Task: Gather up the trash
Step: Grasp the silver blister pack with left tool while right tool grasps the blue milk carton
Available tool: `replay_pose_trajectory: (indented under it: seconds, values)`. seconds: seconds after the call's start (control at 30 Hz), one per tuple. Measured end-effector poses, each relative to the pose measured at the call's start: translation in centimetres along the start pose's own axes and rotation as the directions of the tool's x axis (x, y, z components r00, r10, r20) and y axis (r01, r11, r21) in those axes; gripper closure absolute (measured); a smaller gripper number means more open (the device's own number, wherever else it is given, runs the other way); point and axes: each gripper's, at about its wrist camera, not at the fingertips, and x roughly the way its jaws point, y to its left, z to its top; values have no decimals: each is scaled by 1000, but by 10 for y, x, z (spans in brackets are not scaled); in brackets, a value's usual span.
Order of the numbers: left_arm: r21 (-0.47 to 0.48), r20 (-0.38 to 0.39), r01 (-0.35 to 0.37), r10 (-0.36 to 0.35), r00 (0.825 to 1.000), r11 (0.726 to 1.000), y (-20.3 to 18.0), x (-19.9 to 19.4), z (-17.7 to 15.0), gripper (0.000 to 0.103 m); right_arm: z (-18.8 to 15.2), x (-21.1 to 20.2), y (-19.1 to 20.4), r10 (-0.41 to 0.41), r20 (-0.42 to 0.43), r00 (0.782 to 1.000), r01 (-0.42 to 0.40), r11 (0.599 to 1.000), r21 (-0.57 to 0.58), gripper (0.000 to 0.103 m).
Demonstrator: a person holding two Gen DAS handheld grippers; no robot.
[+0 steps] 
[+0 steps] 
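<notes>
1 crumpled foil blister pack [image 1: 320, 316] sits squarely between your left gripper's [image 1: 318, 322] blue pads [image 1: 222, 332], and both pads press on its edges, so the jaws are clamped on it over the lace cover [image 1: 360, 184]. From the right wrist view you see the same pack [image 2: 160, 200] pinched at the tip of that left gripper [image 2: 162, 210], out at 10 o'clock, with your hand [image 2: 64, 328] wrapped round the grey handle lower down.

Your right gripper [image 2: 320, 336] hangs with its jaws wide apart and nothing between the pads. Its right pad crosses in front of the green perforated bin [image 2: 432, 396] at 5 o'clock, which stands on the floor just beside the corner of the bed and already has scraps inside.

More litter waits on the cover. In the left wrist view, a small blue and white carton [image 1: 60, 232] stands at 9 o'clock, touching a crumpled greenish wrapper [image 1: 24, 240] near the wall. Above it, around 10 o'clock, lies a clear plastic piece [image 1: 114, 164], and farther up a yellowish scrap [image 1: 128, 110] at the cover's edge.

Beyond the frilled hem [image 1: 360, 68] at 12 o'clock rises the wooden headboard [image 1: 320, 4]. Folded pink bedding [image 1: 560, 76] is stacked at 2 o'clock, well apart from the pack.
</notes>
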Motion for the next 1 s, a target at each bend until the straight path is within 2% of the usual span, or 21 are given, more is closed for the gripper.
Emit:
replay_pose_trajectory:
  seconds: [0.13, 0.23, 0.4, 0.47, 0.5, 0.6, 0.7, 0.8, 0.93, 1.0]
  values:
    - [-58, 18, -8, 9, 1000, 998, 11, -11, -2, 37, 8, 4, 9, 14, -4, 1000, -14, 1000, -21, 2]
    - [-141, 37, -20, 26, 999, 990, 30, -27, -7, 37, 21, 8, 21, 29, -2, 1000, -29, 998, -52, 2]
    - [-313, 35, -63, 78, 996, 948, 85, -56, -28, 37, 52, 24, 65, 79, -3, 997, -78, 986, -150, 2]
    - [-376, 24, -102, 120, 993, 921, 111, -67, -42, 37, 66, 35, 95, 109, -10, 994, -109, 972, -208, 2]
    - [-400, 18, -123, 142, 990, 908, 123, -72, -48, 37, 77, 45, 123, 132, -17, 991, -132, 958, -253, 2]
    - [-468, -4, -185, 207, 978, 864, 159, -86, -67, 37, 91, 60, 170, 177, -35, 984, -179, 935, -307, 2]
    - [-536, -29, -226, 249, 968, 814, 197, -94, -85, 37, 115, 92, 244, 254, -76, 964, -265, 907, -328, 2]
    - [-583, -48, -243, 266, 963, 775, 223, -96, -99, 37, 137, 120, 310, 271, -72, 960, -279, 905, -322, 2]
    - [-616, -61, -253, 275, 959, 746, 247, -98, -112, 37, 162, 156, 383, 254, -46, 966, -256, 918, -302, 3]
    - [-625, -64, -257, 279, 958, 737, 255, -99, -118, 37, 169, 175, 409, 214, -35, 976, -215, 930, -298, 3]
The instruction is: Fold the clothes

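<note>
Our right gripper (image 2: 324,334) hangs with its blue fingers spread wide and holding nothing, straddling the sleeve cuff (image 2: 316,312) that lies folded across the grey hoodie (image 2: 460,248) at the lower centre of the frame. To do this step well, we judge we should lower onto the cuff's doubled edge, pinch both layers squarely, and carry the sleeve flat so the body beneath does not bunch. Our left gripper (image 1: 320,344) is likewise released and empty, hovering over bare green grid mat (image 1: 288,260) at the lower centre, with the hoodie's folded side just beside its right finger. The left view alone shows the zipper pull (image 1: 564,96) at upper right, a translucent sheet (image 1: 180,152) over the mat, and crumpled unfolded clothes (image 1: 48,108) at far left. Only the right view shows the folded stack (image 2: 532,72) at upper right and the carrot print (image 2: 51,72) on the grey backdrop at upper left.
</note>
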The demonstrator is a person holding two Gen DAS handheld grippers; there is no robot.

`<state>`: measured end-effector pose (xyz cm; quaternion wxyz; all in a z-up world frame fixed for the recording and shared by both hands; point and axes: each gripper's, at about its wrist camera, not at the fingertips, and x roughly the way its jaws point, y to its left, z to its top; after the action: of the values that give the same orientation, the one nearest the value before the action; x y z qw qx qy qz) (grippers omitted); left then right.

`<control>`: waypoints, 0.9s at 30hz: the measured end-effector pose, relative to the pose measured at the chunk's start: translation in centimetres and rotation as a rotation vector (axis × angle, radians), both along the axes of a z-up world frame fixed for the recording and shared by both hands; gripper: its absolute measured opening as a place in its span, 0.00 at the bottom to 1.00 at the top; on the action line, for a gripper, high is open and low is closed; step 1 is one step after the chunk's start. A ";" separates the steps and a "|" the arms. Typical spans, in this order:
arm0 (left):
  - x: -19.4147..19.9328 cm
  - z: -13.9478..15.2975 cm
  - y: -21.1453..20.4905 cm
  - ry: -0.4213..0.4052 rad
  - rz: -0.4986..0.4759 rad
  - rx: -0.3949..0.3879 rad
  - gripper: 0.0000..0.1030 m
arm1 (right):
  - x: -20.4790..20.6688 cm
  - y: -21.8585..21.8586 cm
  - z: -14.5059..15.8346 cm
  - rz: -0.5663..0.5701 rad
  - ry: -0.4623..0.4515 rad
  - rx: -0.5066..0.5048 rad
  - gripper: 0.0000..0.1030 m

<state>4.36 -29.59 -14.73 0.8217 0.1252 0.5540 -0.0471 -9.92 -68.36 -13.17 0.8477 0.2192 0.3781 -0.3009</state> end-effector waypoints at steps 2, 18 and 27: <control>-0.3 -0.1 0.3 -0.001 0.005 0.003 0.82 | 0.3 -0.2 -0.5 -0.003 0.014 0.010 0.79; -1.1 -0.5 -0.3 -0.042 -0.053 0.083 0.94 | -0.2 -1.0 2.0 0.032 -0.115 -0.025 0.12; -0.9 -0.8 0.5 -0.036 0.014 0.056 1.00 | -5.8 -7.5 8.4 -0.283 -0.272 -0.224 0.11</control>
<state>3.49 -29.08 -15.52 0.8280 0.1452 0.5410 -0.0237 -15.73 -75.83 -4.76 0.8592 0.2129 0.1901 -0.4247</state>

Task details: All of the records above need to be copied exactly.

Task response:
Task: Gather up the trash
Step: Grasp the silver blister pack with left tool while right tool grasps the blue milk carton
Available tool: `replay_pose_trajectory: (indented under it: seconds, values)`. seconds: seconds after the call's start (control at 30 Hz), one per tuple. Measured end-effector poses, each relative to the pose measured at the call's start: translation in centimetres along the start pose's own axes and rotation as the directions of the tool's x axis (x, y, z components r00, r10, r20) and y axis (r01, r11, r21) in those axes; gripper closure absolute (measured); a smaller gripper number means more open (the device's own number, wherever else it is given, runs the other way); point and axes: each gripper's, at about its wrist camera, not at the fingertips, and x roughly the way its jaws point, y to its left, z to its top; values have no decimals: each is scaled by 1000, but by 10 for y, x, z (spans in brackets are not scaled); in brackets, a value's usual span.
Order of the numbers: left_arm: r21 (-0.47 to 0.48), r20 (-0.38 to 0.39), r01 (-0.35 to 0.37), r10 (-0.36 to 0.35), r00 (0.825 to 1.000), r11 (0.726 to 1.000), y (-20.3 to 18.0), x (-19.9 to 19.4), z (-17.7 to 15.0), gripper (0.000 to 0.103 m); right_arm: z (-18.8 to 15.2), x (-21.1 to 20.2), y (-19.1 to 20.4), r10 (-0.41 to 0.41), r20 (-0.42 to 0.43), r00 (0.782 to 1.000), r01 (-0.42 to 0.40), r11 (0.599 to 1.000), r21 (-0.57 to 0.58), gripper (0.000 to 0.103 m).
Demonstrator: a person holding two Gen DAS handheld grippers; no robot.
[+0 steps] 
[+0 steps] 
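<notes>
1 crumpled foil blister pack [image 1: 320, 316] sits squarely between your left gripper's [image 1: 318, 322] blue pads [image 1: 222, 332], and both pads press on its edges, so the jaws are clamped on it over the lace cover [image 1: 360, 184]. From the right wrist view you see the same pack [image 2: 160, 200] pinched at the tip of that left gripper [image 2: 162, 210], out at 10 o'clock, with your hand [image 2: 64, 328] wrapped round the grey handle lower down.

Your right gripper [image 2: 320, 336] hangs with its jaws wide apart and nothing between the pads. Its right pad crosses in front of the green perforated bin [image 2: 432, 396] at 5 o'clock, which stands on the floor just beside the corner of the bed and already has scraps inside.

More litter waits on the cover. In the left wrist view, a small blue and white carton [image 1: 60, 232] stands at 9 o'clock, touching a crumpled greenish wrapper [image 1: 24, 240] near the wall. Above it, around 10 o'clock, lies a clear plastic piece [image 1: 114, 164], and farther up a yellowish scrap [image 1: 128, 110] at the cover's edge.

Beyond the frilled hem [image 1: 360, 68] at 12 o'clock rises the wooden headboard [image 1: 320, 4]. Folded pink bedding [image 1: 560, 76] is stacked at 2 o'clock, well apart from the pack.
</notes>
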Motion for the next 1 s, a target at each bend until the straight path is within 2% of the usual span, or 21 are given, more is closed for the gripper.
Emit:
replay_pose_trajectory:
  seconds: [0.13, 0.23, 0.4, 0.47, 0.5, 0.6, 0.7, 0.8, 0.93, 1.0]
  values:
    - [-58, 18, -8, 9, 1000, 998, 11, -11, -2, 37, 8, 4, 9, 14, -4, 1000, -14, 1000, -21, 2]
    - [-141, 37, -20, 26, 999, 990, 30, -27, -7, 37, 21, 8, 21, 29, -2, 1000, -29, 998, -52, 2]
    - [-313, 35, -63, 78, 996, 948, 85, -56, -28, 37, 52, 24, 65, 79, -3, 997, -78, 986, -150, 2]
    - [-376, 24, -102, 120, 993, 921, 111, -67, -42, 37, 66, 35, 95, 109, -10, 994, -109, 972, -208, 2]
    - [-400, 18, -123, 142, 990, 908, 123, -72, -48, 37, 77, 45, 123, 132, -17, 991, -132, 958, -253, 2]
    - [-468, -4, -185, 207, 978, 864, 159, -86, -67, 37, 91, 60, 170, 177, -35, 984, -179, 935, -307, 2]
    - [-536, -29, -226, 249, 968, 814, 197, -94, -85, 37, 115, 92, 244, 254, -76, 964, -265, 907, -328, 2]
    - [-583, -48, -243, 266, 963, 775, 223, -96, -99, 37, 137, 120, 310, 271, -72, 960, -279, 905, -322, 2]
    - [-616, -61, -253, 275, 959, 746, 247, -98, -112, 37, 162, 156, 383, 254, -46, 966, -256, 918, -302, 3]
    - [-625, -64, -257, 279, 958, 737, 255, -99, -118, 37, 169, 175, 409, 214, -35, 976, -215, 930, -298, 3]
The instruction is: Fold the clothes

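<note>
Our right gripper (image 2: 324,334) hangs with its blue fingers spread wide and holding nothing, straddling the sleeve cuff (image 2: 316,312) that lies folded across the grey hoodie (image 2: 460,248) at the lower centre of the frame. To do this step well, we judge we should lower onto the cuff's doubled edge, pinch both layers squarely, and carry the sleeve flat so the body beneath does not bunch. Our left gripper (image 1: 320,344) is likewise released and empty, hovering over bare green grid mat (image 1: 288,260) at the lower centre, with the hoodie's folded side just beside its right finger. The left view alone shows the zipper pull (image 1: 564,96) at upper right, a translucent sheet (image 1: 180,152) over the mat, and crumpled unfolded clothes (image 1: 48,108) at far left. Only the right view shows the folded stack (image 2: 532,72) at upper right and the carrot print (image 2: 51,72) on the grey backdrop at upper left.
</note>
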The demonstrator is a person holding two Gen DAS handheld grippers; there is no robot.

`<state>`: measured end-effector pose (xyz cm; quaternion wxyz; all in a z-up world frame fixed for the recording and shared by both hands; point and axes: each gripper's, at about its wrist camera, not at the fingertips, and x roughly the way its jaws point, y to its left, z to its top; after the action: of the values that give the same orientation, the one nearest the value before the action; x y z qw qx qy qz) (grippers omitted); left then right.

`<control>`: waypoints, 0.9s at 30hz: the measured end-effector pose, relative to the pose measured at the chunk's start: translation in centimetres and rotation as a rotation vector (axis × angle, radians), both along the axes of a z-up world frame fixed for the recording and shared by both hands; gripper: its absolute measured opening as a place in its span, 0.00 at the bottom to 1.00 at the top; on the action line, for a gripper, high is open and low is closed; step 1 is one step after the chunk's start. A ";" separates the steps and a "|" the arms. Typical spans, in this order:
arm0 (left):
  - x: -19.4147..19.9328 cm
  - z: -13.9478..15.2975 cm
  - y: -21.1453..20.4905 cm
  - ry: -0.4213..0.4052 rad
  - rz: -0.4986..0.4759 rad
  - rx: -0.3949..0.3879 rad
  - gripper: 0.0000..0.1030 m
arm1 (right):
  - x: -20.4790..20.6688 cm
  - y: -21.8585..21.8586 cm
  - z: -14.5059..15.8346 cm
  - rz: -0.5663..0.5701 rad
  - ry: -0.4623..0.4515 rad
  - rx: -0.5066..0.5048 rad
  - gripper: 0.0000..0.1030 m

<state>4.36 -29.59 -14.73 0.8217 0.1252 0.5540 -0.0471 -9.92 -68.36 -13.17 0.8477 0.2192 0.3781 -0.3009</state> end-effector waypoints at steps 2, 18 and 27: <control>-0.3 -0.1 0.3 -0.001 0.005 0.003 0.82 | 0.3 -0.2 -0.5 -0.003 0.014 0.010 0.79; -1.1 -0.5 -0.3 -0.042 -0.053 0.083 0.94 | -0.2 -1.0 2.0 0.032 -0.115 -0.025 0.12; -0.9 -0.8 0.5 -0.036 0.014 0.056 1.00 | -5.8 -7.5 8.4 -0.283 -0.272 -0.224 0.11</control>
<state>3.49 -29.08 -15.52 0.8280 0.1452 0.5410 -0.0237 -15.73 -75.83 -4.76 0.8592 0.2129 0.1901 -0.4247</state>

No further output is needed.